What could possibly make you feel prouder to be American than one of DJ Earworm's traditional year-end Top 40 megamixes, expertly mashing up the 25 biggest hits of the year in a shockingly seamless juxtaposition of the most omnipresent songs from those 12 months in American pop music. If listening through five and a half minutes of our country's best and brightest from last year—Ke$ha, Usher, Rihanna, Katy Perry and so many others—isn't enough to get your motor running to celebrate your country's independence day, that does not speak highly towards the possibility of you bleeding red, white and blue, my friend.
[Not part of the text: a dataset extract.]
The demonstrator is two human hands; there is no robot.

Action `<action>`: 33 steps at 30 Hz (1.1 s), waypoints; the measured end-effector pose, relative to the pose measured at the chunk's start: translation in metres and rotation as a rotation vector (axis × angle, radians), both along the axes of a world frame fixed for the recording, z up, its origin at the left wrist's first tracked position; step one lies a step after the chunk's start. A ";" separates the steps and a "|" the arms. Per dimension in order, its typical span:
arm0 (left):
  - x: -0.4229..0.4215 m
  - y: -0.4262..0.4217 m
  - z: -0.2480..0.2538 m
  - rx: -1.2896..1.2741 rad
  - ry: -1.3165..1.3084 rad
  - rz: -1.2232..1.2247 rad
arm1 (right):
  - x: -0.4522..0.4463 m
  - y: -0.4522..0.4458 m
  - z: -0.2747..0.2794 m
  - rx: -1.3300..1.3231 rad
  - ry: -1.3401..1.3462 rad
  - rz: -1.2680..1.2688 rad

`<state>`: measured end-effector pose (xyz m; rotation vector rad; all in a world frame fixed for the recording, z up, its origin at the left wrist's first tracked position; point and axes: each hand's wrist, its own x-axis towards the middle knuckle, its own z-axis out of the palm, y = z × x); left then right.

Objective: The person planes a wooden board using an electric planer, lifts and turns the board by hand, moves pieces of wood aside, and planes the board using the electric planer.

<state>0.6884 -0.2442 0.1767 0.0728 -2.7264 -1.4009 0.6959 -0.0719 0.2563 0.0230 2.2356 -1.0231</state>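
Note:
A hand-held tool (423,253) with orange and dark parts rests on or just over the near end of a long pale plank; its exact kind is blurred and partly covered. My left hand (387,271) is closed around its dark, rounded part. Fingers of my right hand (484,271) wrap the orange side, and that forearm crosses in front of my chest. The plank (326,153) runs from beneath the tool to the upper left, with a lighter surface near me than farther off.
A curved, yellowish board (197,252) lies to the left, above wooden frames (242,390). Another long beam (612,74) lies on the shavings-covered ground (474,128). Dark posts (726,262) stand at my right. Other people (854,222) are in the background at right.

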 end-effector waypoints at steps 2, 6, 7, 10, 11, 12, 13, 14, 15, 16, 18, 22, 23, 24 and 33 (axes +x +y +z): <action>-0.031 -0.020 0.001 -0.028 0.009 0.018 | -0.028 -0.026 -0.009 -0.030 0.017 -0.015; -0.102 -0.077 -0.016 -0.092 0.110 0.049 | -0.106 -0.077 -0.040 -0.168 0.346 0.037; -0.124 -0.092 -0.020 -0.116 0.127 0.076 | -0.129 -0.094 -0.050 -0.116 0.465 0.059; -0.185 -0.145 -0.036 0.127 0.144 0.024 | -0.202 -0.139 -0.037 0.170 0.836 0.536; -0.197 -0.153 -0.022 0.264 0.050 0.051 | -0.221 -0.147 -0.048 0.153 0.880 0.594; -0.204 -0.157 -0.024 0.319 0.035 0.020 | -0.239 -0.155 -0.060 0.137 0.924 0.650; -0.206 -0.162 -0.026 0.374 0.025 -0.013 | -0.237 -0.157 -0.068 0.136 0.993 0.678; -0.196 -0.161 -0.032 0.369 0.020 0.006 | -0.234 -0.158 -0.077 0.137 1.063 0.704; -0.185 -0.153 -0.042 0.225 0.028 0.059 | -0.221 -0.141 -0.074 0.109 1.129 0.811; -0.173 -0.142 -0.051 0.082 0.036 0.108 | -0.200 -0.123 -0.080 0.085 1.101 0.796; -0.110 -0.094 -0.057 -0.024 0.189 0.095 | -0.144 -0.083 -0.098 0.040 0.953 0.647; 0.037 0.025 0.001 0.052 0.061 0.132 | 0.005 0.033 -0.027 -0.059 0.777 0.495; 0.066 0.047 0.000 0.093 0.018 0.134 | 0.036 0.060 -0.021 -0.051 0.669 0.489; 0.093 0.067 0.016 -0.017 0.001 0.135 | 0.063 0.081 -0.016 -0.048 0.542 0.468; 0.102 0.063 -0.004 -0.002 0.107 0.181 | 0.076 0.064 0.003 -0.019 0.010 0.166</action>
C'mon—even Train's "Hey Soul Sister" sounds pretty good in its two-second snippet form here.


And to close out our playlist, an exception to our mix guidelines to honor the most patriotic band name of all-time—even if the lead singer was actually totally British. Still, you gotta love the Adam Schlesinger-written "Work to Do," a cut off the '70s soft-rockers' 21st-century comeback album Here and Now, just as catchy and lovable as any of their old-school hits. (Except for the absolutely peerless "Sister Golden Hair.") And besides, even 235 years into our country's independence—we still have some work to do of our own, don't we? Thought-provoking question.